The Alumni Weekly provides these pages to the president.

Anyone who has attended a recent football game at Princeton will have noticed the imposing form of our future chemistry building southwest of the stadium. Abutting the wooded eastern edge of Washington Road and lying just south of Jadwin Hall, this fourstory, 263,000 square-foot-structure will take the place of Frick Laboratory and carry our chemistry department triumphantly into the 21st century.
Commissioned more than 80 years ago, Frick Laboratory is not only unequal to the technological demands of contemporary science, it is also a product of a time when the sciences were largely pursued in isolation from each other. In the fall of 2010, it will give way to a state-ofthe-art facility with centralized instrumentation, flexible laboratory space, and adjacent offices that are designed to foster collaboration within the field of chemistry, and a location that encourages collaboration with chemistry's scientific neighbors, especially molecular biology, geosciences, and physics. For our chemistry faculty, this building is a dream come true, a long-awaited opportunity to transform their workspace, to attract new talent in such areas as organic synthesis, chemical biology, and physical chemistry, and to pursue the complex questions that lie at the intersection of the sciences more effectively than ever before.

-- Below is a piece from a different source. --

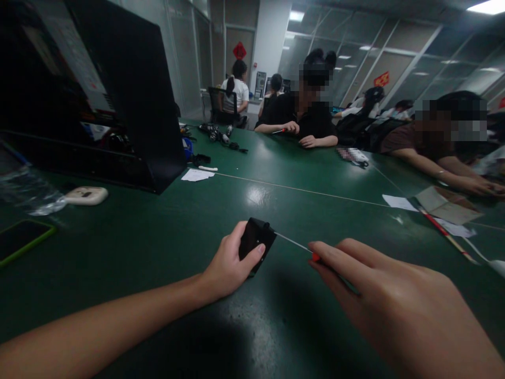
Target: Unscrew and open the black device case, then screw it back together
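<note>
Wrapped in my left hand [232, 258] is a small black box-shaped device [258, 239], held tilted over the green table [165, 231]. My thumb presses on its near face, where tiny light dots show. What kind of device it is I cannot make out. A screwdriver [294, 243] with a thin metal shaft and a red collar is gripped in my right hand [379, 284]. Its tip meets the device's upper right corner, by a small black knob. The rest of the screwdriver's handle is hidden behind my fingers.
A large black open-fronted case [130, 95] stands at the left. Near it lie a beige oval case [87, 196], a green-edged phone [26, 239] and clear plastic [35, 189]. An open cardboard box [447, 205] sits at the right. Across the table, a person [298, 113] in black holds a screwdriver.
</note>
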A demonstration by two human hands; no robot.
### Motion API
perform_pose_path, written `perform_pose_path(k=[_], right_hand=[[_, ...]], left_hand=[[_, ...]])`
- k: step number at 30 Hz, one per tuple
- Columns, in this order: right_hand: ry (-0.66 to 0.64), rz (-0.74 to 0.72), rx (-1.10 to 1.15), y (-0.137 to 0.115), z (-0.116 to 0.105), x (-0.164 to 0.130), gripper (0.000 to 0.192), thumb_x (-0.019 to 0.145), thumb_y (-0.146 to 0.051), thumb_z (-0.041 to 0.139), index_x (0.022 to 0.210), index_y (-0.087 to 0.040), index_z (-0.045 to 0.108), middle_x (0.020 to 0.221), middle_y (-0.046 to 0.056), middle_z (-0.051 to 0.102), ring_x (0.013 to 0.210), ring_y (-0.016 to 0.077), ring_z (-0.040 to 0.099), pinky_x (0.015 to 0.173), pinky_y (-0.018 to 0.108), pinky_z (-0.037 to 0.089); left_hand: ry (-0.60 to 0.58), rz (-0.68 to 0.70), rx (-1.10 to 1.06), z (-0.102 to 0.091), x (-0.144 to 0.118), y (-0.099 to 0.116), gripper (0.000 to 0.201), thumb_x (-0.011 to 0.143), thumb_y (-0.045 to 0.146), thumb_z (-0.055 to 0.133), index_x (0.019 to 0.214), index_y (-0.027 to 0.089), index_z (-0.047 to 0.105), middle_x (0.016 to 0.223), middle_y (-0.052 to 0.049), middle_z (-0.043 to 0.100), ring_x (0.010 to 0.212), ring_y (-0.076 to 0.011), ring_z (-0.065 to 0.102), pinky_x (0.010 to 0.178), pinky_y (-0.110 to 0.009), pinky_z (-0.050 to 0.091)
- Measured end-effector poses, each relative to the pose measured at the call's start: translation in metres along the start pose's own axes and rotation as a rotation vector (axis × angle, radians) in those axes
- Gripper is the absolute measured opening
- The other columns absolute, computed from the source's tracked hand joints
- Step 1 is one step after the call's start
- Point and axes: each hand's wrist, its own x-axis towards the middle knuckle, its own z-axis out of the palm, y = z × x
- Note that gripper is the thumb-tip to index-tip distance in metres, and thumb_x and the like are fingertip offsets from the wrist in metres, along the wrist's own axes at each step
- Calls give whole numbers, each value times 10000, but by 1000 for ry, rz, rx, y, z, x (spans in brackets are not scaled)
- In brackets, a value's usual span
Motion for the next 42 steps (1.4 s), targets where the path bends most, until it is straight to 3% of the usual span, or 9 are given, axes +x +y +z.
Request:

And for this we have butterflies to thank or, to be precise, the scientist whose curiosity they piqued. For the cost of constructing the new home of Princeton's chemistry department is being completely financed by royalties from a single drug named Alimta that was developed by Edward C. Taylor, the A. Barton Hepburn Professor of Organic Chemistry, Emeritus. Ted, as he is universally known on campus, was a graduate student and aspiring chemist at Cornell University in the 1940s when he read an article that described a complex chemical compound found in liver, yeast, and spinach, and that was shown to be required for the growth of microorganisms. This socalled "liver factor" possessed a peculiar two-ring structural component that had been found a few years earlier in the wing pigments of butterflies, and this strange commonality so intrigued Ted that he decided to make these heterocyclic compounds the focus of his research. When scientists demonstrated that by altering the structure of the "liver-factor," which we know today as folic acid, the cell growth it enables could be halted, Ted knew that he had a truly important compound to study. Even more exciting was the ability of these altered compounds to cause remission in acute lymphoblastic leukemia, a deadly childhood cancer. Unfortunately, they also adversely affected healthy cells, and refining the structure so that the growth-inhibiting properties were maintained without the debilitating side effects became a lifelong quest for Ted, first at the University of Illinois and then, beginning in 1954, at Princeton.
With remarkable persistence, he developed hundreds of chemical compounds in hope of finding one that would do the trick. Finally, he felt ready to approach the pharmaceutical firm Eli Lilly with a potential candidate, and in 1985, he entered into a long and exceptionally fruitful collaboration with the company. In 2004, after more than a decade of clinical trials-and seven years after his retirement-the U.S. Food and Drug Administration approved the use of Alimta for the treatment of malignant pleural mesothelioma, a deadly form of cancer associated with exposure to asbestos. More recently, Alimta has been approved worldwide for both first- and second-line lung cancer, and many other forms of cancer have responded to this wonder drug in clinical trials. While Alimta does not constitute a cure, it has extended the lives of cancer sufferers and significantly improved their quality of life.
Ted, who, at the age of 85, still maintains an office in Hoyt Laboratory, rightly derives great satisfaction from the many thousands of lives that his research has improved. Very few drugs make it all the way to market, which is why Ted was named a Hero of Chemistry in 2006 by the American Chemical Society. He is also a hero to his colleagues in the chemistry department, for the royalty payments that the University derives from his patented discovery are going to help the next generation of Princeton chemists do path-breaking work. This is a magnificent legacy, and I cannot think of a better example of a scientist serving science in the broader service of humankind.